■ **WHAT YOU NEED TO DO**:
Your answer should be the entire listing, printed exactly.
--- DATASET CONTENT ---
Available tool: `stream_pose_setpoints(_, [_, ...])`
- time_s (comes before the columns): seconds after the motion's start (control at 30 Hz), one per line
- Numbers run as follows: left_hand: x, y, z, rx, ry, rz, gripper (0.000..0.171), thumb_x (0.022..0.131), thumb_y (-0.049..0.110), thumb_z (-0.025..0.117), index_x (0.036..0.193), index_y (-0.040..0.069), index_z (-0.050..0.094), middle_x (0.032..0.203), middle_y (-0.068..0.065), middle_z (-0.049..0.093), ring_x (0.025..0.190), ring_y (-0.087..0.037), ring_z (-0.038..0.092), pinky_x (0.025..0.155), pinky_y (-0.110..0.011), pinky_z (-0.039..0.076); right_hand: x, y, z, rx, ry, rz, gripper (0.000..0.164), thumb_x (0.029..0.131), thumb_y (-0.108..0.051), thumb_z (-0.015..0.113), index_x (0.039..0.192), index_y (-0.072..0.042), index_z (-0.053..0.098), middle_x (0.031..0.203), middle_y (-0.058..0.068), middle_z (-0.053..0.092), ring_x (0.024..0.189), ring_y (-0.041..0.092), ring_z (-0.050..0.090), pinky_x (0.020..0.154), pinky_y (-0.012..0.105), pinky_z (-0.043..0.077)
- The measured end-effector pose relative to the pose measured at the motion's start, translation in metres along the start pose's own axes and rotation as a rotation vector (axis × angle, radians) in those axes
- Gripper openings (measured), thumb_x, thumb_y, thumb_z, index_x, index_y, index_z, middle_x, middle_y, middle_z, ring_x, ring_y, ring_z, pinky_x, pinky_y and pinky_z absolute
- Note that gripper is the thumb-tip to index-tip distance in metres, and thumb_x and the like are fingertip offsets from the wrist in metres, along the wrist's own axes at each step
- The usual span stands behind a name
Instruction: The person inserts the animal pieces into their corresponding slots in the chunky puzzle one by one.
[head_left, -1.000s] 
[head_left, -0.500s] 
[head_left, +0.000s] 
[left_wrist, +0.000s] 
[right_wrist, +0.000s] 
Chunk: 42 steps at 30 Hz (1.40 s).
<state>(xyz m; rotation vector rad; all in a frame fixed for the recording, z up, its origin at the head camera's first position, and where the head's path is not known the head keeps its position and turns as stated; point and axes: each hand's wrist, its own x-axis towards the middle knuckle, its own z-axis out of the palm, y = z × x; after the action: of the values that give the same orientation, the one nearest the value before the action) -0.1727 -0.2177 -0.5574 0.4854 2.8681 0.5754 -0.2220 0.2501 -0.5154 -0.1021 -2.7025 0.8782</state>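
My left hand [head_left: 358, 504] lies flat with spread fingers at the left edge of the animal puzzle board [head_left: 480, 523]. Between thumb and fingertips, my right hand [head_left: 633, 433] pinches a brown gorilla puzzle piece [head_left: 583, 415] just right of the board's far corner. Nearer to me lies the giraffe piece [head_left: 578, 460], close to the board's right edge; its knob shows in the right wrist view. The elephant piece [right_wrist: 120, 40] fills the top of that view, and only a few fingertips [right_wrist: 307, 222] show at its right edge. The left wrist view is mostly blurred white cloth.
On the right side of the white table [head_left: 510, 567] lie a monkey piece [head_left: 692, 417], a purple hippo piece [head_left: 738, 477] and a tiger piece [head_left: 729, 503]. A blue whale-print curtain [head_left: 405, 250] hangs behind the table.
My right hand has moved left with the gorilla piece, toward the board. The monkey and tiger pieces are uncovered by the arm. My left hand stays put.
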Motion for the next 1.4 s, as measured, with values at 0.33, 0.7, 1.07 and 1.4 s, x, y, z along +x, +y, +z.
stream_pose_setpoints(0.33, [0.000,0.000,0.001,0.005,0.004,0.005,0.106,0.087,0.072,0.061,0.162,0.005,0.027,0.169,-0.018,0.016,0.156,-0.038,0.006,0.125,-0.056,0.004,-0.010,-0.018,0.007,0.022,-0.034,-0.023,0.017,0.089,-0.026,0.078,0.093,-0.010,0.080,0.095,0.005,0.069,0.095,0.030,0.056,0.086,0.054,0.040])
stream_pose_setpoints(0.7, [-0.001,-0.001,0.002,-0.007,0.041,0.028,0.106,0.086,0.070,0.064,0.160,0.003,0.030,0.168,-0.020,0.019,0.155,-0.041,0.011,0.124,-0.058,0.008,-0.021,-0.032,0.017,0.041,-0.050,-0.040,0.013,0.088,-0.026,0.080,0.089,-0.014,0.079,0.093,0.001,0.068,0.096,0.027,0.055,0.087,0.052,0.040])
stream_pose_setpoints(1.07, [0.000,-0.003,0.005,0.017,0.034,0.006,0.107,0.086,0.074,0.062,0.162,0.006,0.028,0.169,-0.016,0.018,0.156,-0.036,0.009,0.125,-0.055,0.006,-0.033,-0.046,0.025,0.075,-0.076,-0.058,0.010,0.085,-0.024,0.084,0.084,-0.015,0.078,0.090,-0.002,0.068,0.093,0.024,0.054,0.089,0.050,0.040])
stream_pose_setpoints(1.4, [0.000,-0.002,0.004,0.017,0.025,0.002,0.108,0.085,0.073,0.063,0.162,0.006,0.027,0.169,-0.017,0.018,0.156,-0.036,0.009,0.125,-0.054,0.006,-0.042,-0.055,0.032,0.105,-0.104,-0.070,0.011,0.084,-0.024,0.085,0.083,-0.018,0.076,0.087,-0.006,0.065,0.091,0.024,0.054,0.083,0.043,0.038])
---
■ **REPLY TO THE TASK**:
Available tool: `stream_pose_setpoints(_, [_, ...])`
- time_s (comes before the columns): seconds after the motion's start (control at 30 Hz), one per line
- Numbers run as follows: left_hand: x, y, z, rx, ry, rz, gripper (0.000..0.171), thumb_x (0.022..0.131), thumb_y (-0.049..0.110), thumb_z (-0.025..0.117), index_x (0.036..0.193), index_y (-0.040..0.069), index_z (-0.050..0.094), middle_x (0.032..0.203), middle_y (-0.068..0.065), middle_z (-0.049..0.093), ring_x (0.025..0.190), ring_y (-0.087..0.037), ring_z (-0.038..0.092), pinky_x (0.025..0.155), pinky_y (-0.110..0.011), pinky_z (-0.039..0.076); right_hand: x, y, z, rx, ry, rz, gripper (0.000..0.164), thumb_x (0.029..0.131), thumb_y (-0.108..0.051), thumb_z (-0.015..0.113), index_x (0.039..0.192), index_y (-0.072..0.042), index_z (-0.053..0.098), middle_x (0.031..0.203), middle_y (-0.058..0.068), middle_z (-0.053..0.092), ring_x (0.024..0.189), ring_y (-0.041..0.092), ring_z (-0.050..0.090), pinky_x (0.020..0.154), pinky_y (-0.012..0.105), pinky_z (-0.043..0.077)
- The measured end-effector pose relative to the pose measured at the motion's start, translation in metres along the start pose's own axes and rotation as a rotation vector (axis × angle, radians) in those axes
- Gripper openings (measured), thumb_x, thumb_y, thumb_z, index_x, index_y, index_z, middle_x, middle_y, middle_z, ring_x, ring_y, ring_z, pinky_x, pinky_y and pinky_z absolute
- Note that gripper is the thumb-tip to index-tip distance in metres, and thumb_x and the like are fingertip offsets from the wrist in metres, along the wrist's own axes at each step
- The usual span stands behind a name
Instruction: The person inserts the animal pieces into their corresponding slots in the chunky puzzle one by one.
[head_left, -1.000s] 
[head_left, -0.500s] 
[head_left, +0.000s] 
[left_wrist, +0.000s] 
[right_wrist, +0.000s] 
Chunk: 42 steps at 30 Hz (1.40 s).
<state>(xyz m; rotation vector rad; all in a frame fixed for the recording, z up, its origin at the head camera's first position, and where the head's path is not known the head keeps its position and turns as stated; point and axes: each hand's wrist, its own x-axis towards the middle knuckle, its own z-axis out of the palm, y = z × x; after the action: of the values that give the same orientation, the one nearest the value before the action) -0.1727 -0.2177 -0.5574 0.4854 2.8681 0.5754 -0.2220 0.2501 -0.5154 -0.1021 -2.7025 0.8782</state>
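My left hand [head_left: 358, 504] lies flat with spread fingers at the left edge of the animal puzzle board [head_left: 480, 523]. Between thumb and fingertips, my right hand [head_left: 633, 433] pinches a brown gorilla puzzle piece [head_left: 583, 415] just right of the board's far corner. Nearer to me lies the giraffe piece [head_left: 578, 460], close to the board's right edge; its knob shows in the right wrist view. The elephant piece [right_wrist: 120, 40] fills the top of that view, and only a few fingertips [right_wrist: 307, 222] show at its right edge. The left wrist view is mostly blurred white cloth.
On the right side of the white table [head_left: 510, 567] lie a monkey piece [head_left: 692, 417], a purple hippo piece [head_left: 738, 477] and a tiger piece [head_left: 729, 503]. A blue whale-print curtain [head_left: 405, 250] hangs behind the table.
My right hand has moved left with the gorilla piece, toward the board. The monkey and tiger pieces are uncovered by the arm. My left hand stays put.
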Motion for the next 1.4 s, as measured, with values at 0.33, 0.7, 1.07 and 1.4 s, x, y, z along +x, +y, +z.
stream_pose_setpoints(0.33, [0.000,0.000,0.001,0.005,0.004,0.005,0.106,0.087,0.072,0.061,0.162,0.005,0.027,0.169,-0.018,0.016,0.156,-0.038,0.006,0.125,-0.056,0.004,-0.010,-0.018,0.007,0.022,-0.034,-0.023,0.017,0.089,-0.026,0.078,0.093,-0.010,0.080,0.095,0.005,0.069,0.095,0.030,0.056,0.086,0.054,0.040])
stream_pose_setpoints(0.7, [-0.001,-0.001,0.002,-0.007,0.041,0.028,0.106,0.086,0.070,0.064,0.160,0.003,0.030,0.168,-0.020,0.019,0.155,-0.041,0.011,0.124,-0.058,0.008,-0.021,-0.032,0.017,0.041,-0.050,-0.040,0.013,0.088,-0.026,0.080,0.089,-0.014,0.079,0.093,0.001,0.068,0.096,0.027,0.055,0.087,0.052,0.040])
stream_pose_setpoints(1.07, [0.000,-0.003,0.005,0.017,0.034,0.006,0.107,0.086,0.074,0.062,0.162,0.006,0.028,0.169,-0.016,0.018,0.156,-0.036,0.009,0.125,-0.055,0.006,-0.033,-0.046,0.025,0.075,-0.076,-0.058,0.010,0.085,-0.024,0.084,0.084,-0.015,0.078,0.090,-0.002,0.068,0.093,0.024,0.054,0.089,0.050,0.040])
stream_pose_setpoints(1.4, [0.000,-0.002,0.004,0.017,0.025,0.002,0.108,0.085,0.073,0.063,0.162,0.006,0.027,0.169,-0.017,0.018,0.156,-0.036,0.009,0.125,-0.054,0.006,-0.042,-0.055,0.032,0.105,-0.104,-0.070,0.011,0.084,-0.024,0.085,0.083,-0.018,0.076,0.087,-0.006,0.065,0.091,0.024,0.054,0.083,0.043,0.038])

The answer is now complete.